VwSen-160776/7/Ki/Jo Linz, am 18. Oktober 2005

DVR.0690392

 

 

 

E R K E N N T N I S

 

Der Unabhängige Verwaltungssenat des Landes Oberösterreich hat durch sein Mitglied Mag. Alfred Kisch über die Berufung des J S, L, K, vertreten durch Rechtsanwalt Dr. J P, M, S, vom 09.08.2005 gegen das Straferkenntnis der Bezirkshauptmannschaft Braunau am Inn vom 21.07.2005, VerkR96-8407-2004-Fs, betreffend Übertretungen der StVO 1960 nach Durchführung einer mündlichen Berufungsverhandlung am 13.10.2005 zu Recht erkannt:

 

 

  1. 1. Bezüglich Faktum 1 wird der Berufung Folge gegeben, diesbezüglich wird das angefochtene Straferkenntnis behoben und das Verfahren eingestellt.

     

    2. Bezüglich der Fakten 2 und 3 wird der Berufung dahingehend Folge gegeben, dass die verhängten Geldstrafen auf jeweils 150 Euro bzw. die Ersatzfreiheitsstrafen auf jeweils 2 Tage herabgesetzt werden. Im Übrigen wird in diesen Punkten die Berufung als unbegründet abgewiesen und das angefochtene Straferkenntnis bestätigt.

     

     

  2. 1. Bezüglich Faktum 1 entfällt die Verpflichtung zur Leistung jeglicher Verfahrenskostenbeiträge.

 

2. Bezüglich der Fakten 2 und 3 wird der Beitrag des Berufungswerbers zu den Kosten des Verfahrens vor der Bezirkshauptmannschaft Braunau am Inn auf jeweils 15 Euro herabgesetzt. Für das Berufungsverfahren vor dem Oö. Verwaltungssenat ist in diesen Punkten kein Kostenbeitrag zu entrichten.

 

 

Rechtsgrundlage:

zu  I: § 66 Abs.4 AVG iVm §§ 19, 24, 45 Abs.1 Z2 und 51 VStG.

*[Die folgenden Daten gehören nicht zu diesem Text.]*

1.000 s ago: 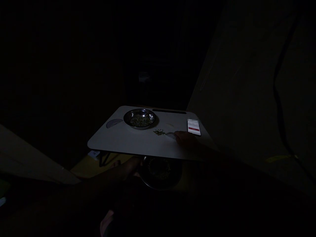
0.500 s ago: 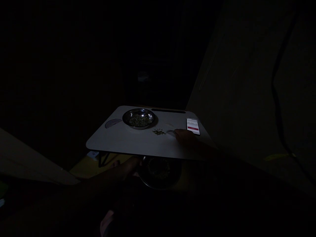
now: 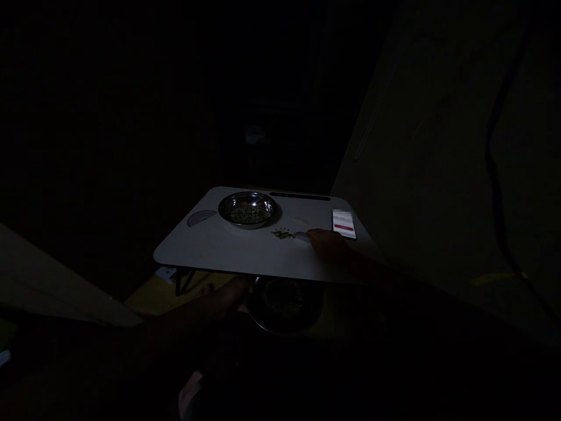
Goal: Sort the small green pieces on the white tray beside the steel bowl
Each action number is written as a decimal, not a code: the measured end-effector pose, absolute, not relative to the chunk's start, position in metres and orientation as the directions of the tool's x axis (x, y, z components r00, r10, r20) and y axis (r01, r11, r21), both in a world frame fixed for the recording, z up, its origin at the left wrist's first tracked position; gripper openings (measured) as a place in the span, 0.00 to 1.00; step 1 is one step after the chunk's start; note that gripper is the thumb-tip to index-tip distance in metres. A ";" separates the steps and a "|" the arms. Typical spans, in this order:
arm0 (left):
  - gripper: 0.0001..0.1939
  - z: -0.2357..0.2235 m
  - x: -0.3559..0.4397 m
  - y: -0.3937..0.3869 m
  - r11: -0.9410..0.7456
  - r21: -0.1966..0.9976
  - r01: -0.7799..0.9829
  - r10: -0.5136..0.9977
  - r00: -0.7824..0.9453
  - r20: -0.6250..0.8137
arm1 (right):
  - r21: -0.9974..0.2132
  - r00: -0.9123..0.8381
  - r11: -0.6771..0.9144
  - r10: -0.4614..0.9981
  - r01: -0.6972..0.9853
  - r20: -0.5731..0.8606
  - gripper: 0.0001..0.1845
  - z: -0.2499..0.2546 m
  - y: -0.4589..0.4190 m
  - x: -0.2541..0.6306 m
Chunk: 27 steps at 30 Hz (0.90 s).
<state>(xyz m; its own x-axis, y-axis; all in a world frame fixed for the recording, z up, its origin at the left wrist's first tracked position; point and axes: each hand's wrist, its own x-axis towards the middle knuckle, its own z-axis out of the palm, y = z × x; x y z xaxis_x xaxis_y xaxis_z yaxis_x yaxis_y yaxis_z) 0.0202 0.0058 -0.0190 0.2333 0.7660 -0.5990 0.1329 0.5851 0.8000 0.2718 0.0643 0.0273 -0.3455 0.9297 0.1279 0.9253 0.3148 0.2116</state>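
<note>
My right hand (image 3: 326, 241) is closed on a small pale, curved flat piece (image 3: 301, 236) over the white table. Its tip is at a small pile of green bits (image 3: 281, 234), too small to name. Below the table's front edge, a dark metal bowl (image 3: 267, 327) has more greenish bits inside. My left hand (image 3: 236, 290) is at this bowl's left rim and grips it; most of its fingers are in shadow. A shiny steel bowl (image 3: 225, 217) with chopped-looking green bits stands on the table, left of the pile.
The white folding table (image 3: 210, 254) has a dark slot along its back edge. A lit phone (image 3: 343, 223) lies right of my right hand. A pale sliver (image 3: 301, 221) lies behind it. A dark cable (image 3: 493, 169) runs down the right wall. The room is very dark.
My right hand and the pale piece have moved slightly left, closer to the green bits. My left hand and the lower bowl stay nearly where they were.
</note>
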 end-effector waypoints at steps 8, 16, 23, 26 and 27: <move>0.06 -0.018 0.020 0.006 0.576 0.806 0.135 0.770 0.240 -0.591 | 0.209 -0.372 0.341 0.919 0.916 0.131 0.17 0.023 0.060 0.274; 0.06 -0.019 0.021 0.006 0.576 0.801 0.162 0.773 0.211 -0.598 | 0.186 -0.395 0.364 0.901 0.913 0.177 0.17 0.020 0.059 0.272; 0.06 -0.023 0.019 0.008 0.554 0.812 0.181 0.777 0.237 -0.583 | 0.157 -0.440 0.415 0.879 0.896 0.183 0.15 0.021 0.053 0.264; 0.07 -0.030 0.017 0.010 0.546 0.819 0.176 0.780 0.248 -0.574 | 0.120 -0.465 0.450 0.864 0.885 0.192 0.14 0.021 0.045 0.259; 0.08 -0.032 0.016 0.011 0.547 0.819 0.172 0.779 0.253 -0.573 | 0.109 -0.474 0.462 0.859 0.880 0.195 0.14 0.022 0.043 0.258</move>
<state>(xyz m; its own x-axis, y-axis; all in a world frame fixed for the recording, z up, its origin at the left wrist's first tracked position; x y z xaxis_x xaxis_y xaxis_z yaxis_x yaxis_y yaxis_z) 0.0161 0.0110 -0.0320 0.2528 0.7794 -0.5733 0.1719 0.5470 0.8193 0.2575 0.0425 0.0220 -0.4743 0.8585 0.1951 0.8804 0.4615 0.1092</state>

zu II: §§ 64, 65 und 66 VStG.

 

 

 

Entscheidungsgründe:

 

I.1. Die Bezirkshauptmannschaft Braunau am Inn hat unter VerkR96-8407-2004-Fs vom 21.07.2005 gegen den Berufungswerber nachstehendes Straferkenntnis erlassen:

 

"Sie lenkten am 3.10.2004, um 15.00 Uhr, im Gemeindegebiet von Perwang, in Rödhausen, auf der Rödhauser Gemeindestraße, ca. 200 m nördlich der Ortschaft Rödhausen, die Zugmaschine, Kennzeichen BR- und haben

  1. als Lenker eines Fahrzeuges verbotenerweise überholt, obwohl nicht genügend Platz für ein gefahrloses Überholen vorhanden war, zumal Sie mit einem 2,63 m breiten Gefährt auf der 3,60 Meter breiten Rödhauser Gemeindestraße eine Kutsche mit zwei Pferden überholten und diese in weiterer Folge scheuten und es zu einem Verkehrsunfall mit Personenschaden kam.

     

    Nach dem Verkehrsunfall mit Personenschaden, an dem Ihr Verhalten am Unfallsort im ursächlichem Zusammenhang stand, haben Sie es unterlassen,

  2. sofort anzuhalten,

  3. sofort die nächste Polizei- oder Gendarmeriedienststelle zu verständigen.

 

Sie haben dadurch folgende Rechtsvorschriften verletzt:

  1. § 16 Abs. 1 lit. a StVO

  2. § 4 Abs. 1 lit. a StVO

  3. § 4 Abs. 2 StVO

 

Wegen dieser Verwaltungsübertretungen wird über Sie folgende Strafe verhängt.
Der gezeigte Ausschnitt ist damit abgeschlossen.